Scan the entries below for the word "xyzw" and copy every line in which it occurs.

[Stored items from a collection]
==========
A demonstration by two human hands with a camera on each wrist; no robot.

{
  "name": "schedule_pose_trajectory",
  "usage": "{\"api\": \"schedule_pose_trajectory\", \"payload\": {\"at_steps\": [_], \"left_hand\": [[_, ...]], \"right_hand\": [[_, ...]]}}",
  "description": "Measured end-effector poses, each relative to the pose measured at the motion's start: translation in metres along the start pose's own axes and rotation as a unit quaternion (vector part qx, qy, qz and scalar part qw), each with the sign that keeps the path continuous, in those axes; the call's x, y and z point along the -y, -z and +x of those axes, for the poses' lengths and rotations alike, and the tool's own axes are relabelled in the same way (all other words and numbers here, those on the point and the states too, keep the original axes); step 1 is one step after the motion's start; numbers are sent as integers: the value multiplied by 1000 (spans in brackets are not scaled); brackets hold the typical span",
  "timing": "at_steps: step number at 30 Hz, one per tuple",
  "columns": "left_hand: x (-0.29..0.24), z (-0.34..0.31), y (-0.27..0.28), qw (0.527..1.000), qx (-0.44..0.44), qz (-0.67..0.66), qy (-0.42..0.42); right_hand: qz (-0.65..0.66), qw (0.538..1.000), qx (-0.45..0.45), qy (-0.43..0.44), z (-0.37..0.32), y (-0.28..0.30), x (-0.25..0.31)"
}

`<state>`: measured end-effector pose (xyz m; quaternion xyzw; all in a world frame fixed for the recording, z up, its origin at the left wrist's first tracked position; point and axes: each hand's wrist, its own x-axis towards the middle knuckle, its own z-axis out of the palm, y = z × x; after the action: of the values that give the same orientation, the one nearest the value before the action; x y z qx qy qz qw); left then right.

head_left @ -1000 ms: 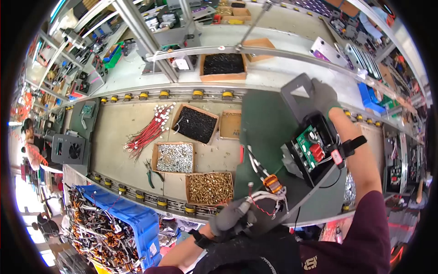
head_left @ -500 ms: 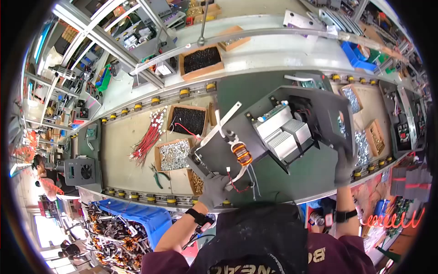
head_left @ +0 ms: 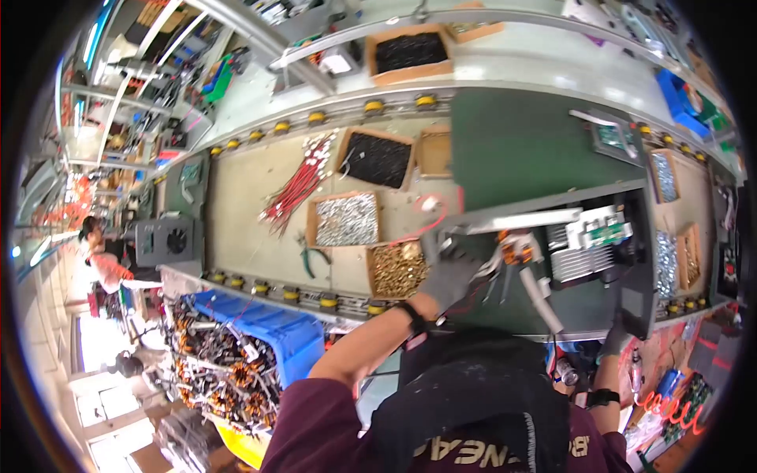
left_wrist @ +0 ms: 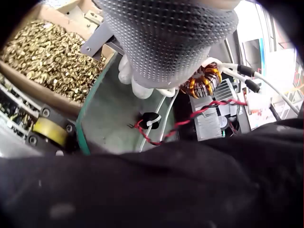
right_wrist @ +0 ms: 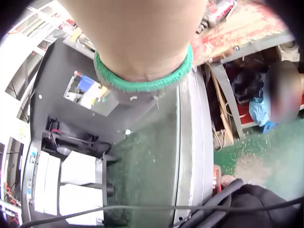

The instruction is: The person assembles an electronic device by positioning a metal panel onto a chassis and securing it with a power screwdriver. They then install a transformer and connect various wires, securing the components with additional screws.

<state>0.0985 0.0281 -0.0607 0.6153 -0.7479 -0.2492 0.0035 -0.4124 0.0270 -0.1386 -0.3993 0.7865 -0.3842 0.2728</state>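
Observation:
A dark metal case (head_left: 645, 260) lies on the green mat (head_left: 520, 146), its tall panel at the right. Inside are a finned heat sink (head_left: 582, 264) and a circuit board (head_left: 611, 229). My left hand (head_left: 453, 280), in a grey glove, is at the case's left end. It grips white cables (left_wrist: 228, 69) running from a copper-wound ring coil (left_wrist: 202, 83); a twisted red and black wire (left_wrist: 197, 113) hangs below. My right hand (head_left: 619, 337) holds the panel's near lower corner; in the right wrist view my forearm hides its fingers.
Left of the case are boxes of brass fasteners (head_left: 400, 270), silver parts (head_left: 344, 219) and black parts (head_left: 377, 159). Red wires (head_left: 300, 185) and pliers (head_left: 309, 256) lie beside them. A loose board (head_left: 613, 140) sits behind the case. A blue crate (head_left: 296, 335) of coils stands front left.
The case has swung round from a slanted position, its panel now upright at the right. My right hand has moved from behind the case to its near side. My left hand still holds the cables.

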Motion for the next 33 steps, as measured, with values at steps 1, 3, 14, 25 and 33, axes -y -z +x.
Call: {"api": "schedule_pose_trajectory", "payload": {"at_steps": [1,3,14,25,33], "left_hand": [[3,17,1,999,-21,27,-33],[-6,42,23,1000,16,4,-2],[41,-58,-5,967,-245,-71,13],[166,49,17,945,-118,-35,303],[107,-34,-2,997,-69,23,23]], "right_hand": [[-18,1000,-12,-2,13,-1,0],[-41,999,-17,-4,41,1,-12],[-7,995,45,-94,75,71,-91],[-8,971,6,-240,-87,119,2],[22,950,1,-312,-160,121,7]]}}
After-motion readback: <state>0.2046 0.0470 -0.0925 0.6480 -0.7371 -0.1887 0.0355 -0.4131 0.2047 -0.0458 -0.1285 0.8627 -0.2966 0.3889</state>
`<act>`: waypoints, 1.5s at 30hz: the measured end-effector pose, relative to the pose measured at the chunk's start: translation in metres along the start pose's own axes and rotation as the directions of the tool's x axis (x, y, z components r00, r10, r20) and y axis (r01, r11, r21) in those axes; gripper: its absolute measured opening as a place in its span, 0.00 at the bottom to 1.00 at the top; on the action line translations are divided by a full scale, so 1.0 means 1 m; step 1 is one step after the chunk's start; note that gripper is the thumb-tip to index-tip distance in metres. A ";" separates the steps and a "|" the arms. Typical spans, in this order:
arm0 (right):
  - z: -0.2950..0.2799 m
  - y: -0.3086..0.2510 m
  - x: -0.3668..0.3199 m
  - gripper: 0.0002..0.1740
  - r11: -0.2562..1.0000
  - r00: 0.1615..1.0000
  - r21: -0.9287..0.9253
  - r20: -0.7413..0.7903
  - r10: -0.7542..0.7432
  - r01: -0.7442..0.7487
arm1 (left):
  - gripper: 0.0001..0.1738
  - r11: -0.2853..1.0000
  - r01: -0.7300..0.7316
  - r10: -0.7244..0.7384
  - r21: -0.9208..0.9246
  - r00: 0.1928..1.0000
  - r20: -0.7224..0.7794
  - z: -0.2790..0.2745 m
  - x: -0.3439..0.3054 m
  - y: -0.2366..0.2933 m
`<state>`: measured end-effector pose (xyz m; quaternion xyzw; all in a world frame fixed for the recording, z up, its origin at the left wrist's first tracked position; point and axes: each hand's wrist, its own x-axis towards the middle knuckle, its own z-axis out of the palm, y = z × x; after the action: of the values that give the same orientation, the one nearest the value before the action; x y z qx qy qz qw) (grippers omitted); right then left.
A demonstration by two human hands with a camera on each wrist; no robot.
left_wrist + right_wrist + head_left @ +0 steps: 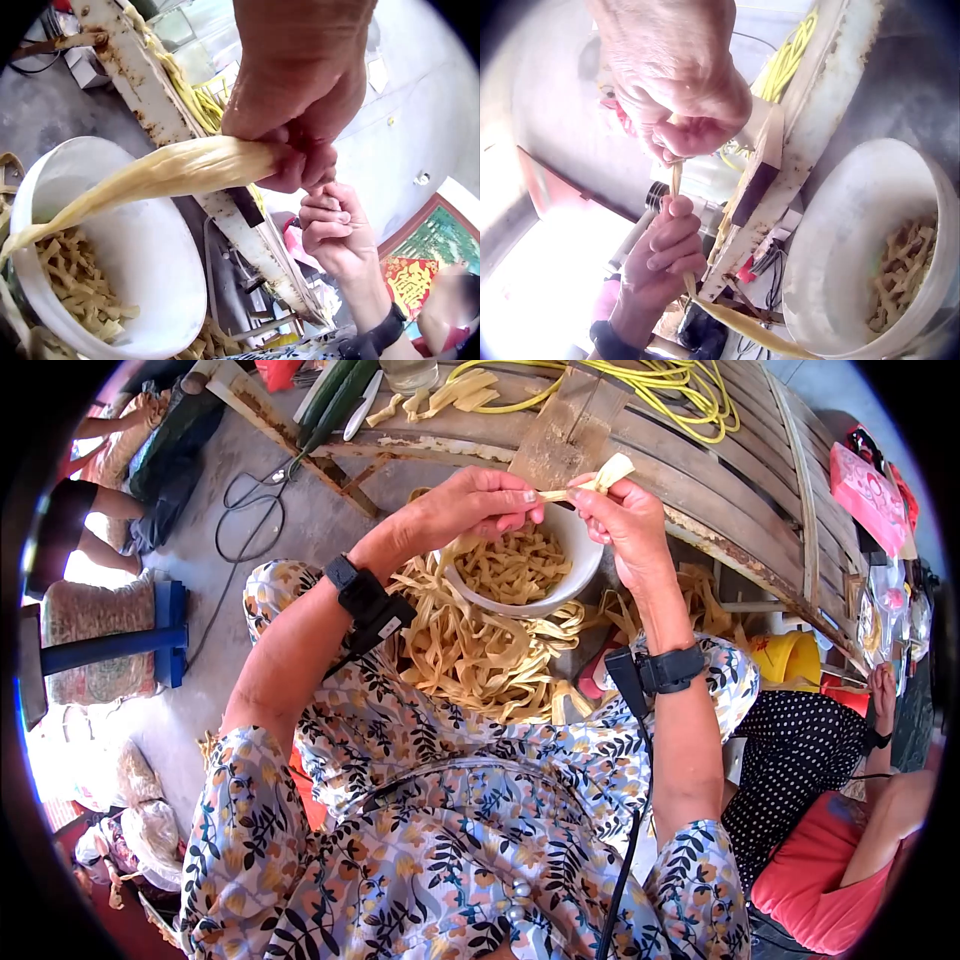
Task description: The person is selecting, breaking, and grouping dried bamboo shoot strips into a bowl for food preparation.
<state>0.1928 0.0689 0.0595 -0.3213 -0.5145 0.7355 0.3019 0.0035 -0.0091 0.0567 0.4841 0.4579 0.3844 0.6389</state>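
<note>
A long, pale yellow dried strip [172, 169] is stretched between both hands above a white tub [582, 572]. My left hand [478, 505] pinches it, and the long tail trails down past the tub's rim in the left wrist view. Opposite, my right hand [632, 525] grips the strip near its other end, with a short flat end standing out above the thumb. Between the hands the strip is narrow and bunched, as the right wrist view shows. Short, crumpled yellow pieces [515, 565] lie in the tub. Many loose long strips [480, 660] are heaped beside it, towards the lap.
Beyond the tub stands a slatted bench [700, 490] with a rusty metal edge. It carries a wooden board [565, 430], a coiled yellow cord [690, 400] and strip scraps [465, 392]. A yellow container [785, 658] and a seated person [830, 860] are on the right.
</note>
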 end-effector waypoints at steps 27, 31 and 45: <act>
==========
Response area =
`<state>`: measured end-effector pose (xyz m; quaternion xyzw; all in a world frame fixed for the recording, z up, its origin at the left wrist's first tracked position; point and axes: each hand's wrist, its own x-axis towards the middle knuckle, its own z-axis out of the palm, y = z × x; after the action: of the values that give the same orientation, the one nearest the value before the action; x y z qx qy qz qw); left then right.
`<state>`: measured end-effector pose (xyz m; quaternion xyzw; all in a world frame fixed for the recording, z up, its origin at the left wrist's first tracked position; point and axes: each hand's wrist, its own x-axis towards the middle knuckle, its own z-axis out of the palm, y = z × x; after the action: of the values that give the same orientation, the one nearest the value before the action; x y z qx qy qz qw) (grippers omitted); right then left.

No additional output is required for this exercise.